D
Dave Angel
I think you're misunderstanding what I need to do. I have a set of rows from the database with tool, time, and message. The user has specified a string and a time threshold. From that set of rows I need to return all the rows that contain the user's string and all the other rows that match the tool from the matched rows and have a time within the threshold.
cdata has all the rows. messageTimes has the times of all the matched messages, keyed by tool. In determine() I don't look though cdata - it gets one element from cdata and I see if that should be selected because it either matches the user's message, or it's within the threshold of one that did match.
Here's my original code:
# record time for each message matching the specified message for each tool
messageTimes = {}
for row in cdata: # tool, time, message
if self.message in row[2]:
messageTimes[row[0], row[1]] = 1
# now pull out each message that is within the time diff for each matched message
# as well as the matched messages themselves
def determine(tup):
if self.message in tup[2]: return True # matched message
for (tool, date_time) in messageTimes:
if tool == tup[0]:
if abs(date_time-tup[1]) <= tdiff:
return True
return False
cdata[:] = [tup for tup in cdata if determine(tup)]
Here's the code now:
# Parse data and make a list of the time for each message matching the specified message for each tool
messageTimes = defaultdict(list) # a dict with sorted lists
for row in cdata: # tool, time, message
if self.message in row[2]:
messageTimes[row[0]].append(row[1])
# now pull out each message that is within the time context for each matched message
# as well as the matched messages themselves
# return true is we should keep this message
def determine(tup):
if self.message in tup[2]: return True # matched message
if seconds == 0: return False # no time context specified
times = messageTimes[tup[0]] # get the list of matched messages for this tool
le = bisect.bisect_right(times, tup[1]) # find time less than or equal to tup[1]

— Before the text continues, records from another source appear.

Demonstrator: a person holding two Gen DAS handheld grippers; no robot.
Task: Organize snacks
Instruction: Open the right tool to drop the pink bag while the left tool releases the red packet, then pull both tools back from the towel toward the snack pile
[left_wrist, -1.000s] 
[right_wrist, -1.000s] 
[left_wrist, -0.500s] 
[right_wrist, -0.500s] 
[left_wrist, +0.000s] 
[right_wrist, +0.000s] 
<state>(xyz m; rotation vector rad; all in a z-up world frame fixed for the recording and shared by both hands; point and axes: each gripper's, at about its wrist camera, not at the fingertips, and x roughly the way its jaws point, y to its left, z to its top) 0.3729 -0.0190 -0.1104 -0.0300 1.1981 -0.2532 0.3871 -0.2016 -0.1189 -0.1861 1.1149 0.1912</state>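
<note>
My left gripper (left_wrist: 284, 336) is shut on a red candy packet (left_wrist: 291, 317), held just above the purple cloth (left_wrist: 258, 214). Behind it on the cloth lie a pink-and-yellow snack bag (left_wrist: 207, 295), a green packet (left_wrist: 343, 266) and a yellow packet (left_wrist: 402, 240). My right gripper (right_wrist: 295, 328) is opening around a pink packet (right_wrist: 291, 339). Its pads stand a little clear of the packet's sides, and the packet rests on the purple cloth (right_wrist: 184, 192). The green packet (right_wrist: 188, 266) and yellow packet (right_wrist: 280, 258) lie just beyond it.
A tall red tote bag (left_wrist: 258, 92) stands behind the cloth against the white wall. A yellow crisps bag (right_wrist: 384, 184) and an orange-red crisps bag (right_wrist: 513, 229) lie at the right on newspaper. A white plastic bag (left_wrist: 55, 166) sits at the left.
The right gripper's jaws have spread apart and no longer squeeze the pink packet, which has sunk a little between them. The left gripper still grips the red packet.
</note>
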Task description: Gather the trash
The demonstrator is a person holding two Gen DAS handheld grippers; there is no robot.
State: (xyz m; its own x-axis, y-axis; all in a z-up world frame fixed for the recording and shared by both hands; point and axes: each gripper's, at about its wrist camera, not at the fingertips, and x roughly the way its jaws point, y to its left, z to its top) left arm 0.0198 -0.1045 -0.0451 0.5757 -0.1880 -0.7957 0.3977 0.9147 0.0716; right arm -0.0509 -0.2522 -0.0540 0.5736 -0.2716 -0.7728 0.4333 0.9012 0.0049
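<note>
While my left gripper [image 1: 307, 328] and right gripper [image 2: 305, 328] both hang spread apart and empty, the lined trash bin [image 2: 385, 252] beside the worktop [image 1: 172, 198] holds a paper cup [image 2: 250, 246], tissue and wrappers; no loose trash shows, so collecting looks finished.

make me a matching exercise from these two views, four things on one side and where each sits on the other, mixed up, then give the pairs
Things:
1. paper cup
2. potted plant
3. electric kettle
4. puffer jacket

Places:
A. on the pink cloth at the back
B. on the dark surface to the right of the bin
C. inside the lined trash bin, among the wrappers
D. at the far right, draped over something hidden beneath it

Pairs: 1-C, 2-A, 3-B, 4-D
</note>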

ge = bisect.bisect_left(times, tup[1]) # find time greater then to equal to tup[1]
return (le and tup[1]-times[le-1] <= tdiff) or (ge != len(times) and times[ge]-tup[1] <= tdiff)
cdata = [tup for tup in cdata if determine(tup)]
In my test case, cdata started with 600k rows, 30k matched the users string, and a total of 110k needed to be returned (which is what cdata ended up with) - the 30k that matched the string, and 80k that were within the time threshold.
I think the point you may have missed is the tool - I only return a row if it's the same tool as a matched message and within the threshold.
I hope I've explained this better. Thanks again.
That is better, and the point I missed noticing before is that
messageTimes is substantially smaller than cdata; it's already been
filtered down by looking for self.message in its row[2]. The code was
there, but I didn't relate. Remember I was bothered that you didn't
look at tup[2] when you were comparing for time-similarity. Well, you
did that implicitly, since messageTimes was already filtered. Sorry
about that.
That also lowers my expectations for improvement ratio, since instead of
600,000 * 600,000, we're talking "only" 600,000 * 30,000, 5% as much. So
now my expectations are only 4:1 to 10:1.
Still, there's room for improvement. (1) You should only need one
bisect in determine, and (2) if you remember the last result for each
tool, you could speed that one up some.
(1) Instead of getting both and le and a ge, get just one, by searching
for tup[1]-tdiff. Then by comparing that row's value against
tup[1]+tdiff, you can return immediately the boolean, the expression
being about half of the one you've now got.
(2) Make a dict of ints, keyed by the tool, and initialized to zero.
Call that dict "found." Each time you do a bisect, specify a range
starting at found[tool]. Similarly, store the result of the bisect in
found[tool]. This should gradually restrict the range searched by
bisect, which COULD save some time. It works because everything's sorted.
Naturally, make these changes independently, and time the changes. In
particular, it's possible that #2 will degrade performance instead of
improving it. But #1 should double performance, pretty close.
I hope these were clear enough. I don't want to write the changes
myself, since with no test data, I could easily make a mess of it.
.....
I can think of other changes which are less likely to make substantial
improvement, and which might degrade things. For one drastic example,
instead of any messageTimes storage, you could have ("flags") a list of
bool, same size as ctimes, which tracked the state of each line. You
loop through cdata, identifying and marking any line whose tup[2]
matches. And for each match, you scan backwards and forwards till the
time gets out of range (in one direction stopping at time-tdiff or 0 or
tool change, and in the other direction at time+tdiff or len, or
toolchange), marking each one within tdiff.
Then after one pass through cdata, you can have a very simple list
comprehension, something like:
cdata = [tup for index, tup in enumerate(cdata) if flags[index]]
Will it be faster? Depends on the number of expected matches (eg.
30,000 out of 300,000 is 10%), and how much data forward and backwards
you need to scan.
.....
A very simple difference? Perhaps using implicit unpacking instead of
using tup[0] etc. will be faster. It'll certainly be easier to read.
for tool, time, text in cdata:
if self.message in text:
messageTimes[tool]. append(time)
def determine(tool, time, text):
and call it with determine(*tup)